All pottery more recent than the Iron Age (age of Assyria, Babylonia, etc) was the product of a settlement in the first century CE era.

Doubts: 

The second excavation (1953) uncovered activity from the first century BCE.

Recall that jar embedded in the floor of Locus 2 — it was of the same kind found in Cave 1 with the scrolls.

Coin of Antigonus II Mattathias — image from Zurqieh

Coins were found there from the time of Antigonus Mattathias, 40-37 BCE, one right beside that jar.

That jar in Qumran’s Locus 2 was now re-dated to the first century BCE. That is, that room was now BCE, not CE.

But the first century CE date held for the Qumran “community” by arguing that the room was swept clean and re-used through the first century CE by the “community” or people who would be related to the scrolls.

That is, despite the discovery of BCE setting, the CE date for the scrolls failed to budge. 1951 saw the date revised and that revision uncritically held fast despite the new archaeological discoveries.

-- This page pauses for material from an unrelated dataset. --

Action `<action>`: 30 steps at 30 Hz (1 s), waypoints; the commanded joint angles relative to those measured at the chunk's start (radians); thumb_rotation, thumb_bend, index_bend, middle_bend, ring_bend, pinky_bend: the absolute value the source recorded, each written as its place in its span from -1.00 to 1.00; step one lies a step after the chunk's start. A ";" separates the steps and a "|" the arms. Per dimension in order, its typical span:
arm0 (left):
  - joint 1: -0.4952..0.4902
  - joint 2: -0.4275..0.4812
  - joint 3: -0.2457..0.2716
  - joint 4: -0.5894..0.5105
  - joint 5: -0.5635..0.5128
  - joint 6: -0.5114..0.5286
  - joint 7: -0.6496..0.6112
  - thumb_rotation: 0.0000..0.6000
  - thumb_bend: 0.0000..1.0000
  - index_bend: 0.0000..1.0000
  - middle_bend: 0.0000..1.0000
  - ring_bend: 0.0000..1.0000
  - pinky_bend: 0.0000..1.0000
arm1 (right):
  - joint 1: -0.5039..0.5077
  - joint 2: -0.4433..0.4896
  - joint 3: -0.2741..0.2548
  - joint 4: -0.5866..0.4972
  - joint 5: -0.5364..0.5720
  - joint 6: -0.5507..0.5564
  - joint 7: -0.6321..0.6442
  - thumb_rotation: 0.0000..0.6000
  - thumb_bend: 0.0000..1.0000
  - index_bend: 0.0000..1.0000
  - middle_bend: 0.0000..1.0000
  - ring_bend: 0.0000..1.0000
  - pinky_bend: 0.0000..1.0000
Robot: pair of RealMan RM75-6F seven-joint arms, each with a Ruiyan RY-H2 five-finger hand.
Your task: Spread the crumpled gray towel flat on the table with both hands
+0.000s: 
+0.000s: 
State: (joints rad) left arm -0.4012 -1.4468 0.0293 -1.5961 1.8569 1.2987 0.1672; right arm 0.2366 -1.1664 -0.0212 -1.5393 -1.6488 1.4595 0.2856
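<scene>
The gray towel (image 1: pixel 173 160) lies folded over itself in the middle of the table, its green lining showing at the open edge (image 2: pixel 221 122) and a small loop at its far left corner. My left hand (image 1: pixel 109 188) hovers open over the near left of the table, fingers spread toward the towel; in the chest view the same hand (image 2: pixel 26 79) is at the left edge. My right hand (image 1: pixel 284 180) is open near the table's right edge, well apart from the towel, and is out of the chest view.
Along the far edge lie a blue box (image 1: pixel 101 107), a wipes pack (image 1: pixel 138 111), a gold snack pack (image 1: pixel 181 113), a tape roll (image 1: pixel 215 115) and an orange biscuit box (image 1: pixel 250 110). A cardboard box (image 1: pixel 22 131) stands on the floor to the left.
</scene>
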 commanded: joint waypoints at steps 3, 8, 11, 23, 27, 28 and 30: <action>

Although excavator of the site Roland de Vaux belatedly acknowledged in a public lecture that the scroll jars in the caves were indeed from the first century BCE (1959) and eventually published the same point (1962) he never provided specific details. I can imagine that such vagueness did little to prod a critical reevaluation of the widespread acceptance of the first century CE date for the scrolls.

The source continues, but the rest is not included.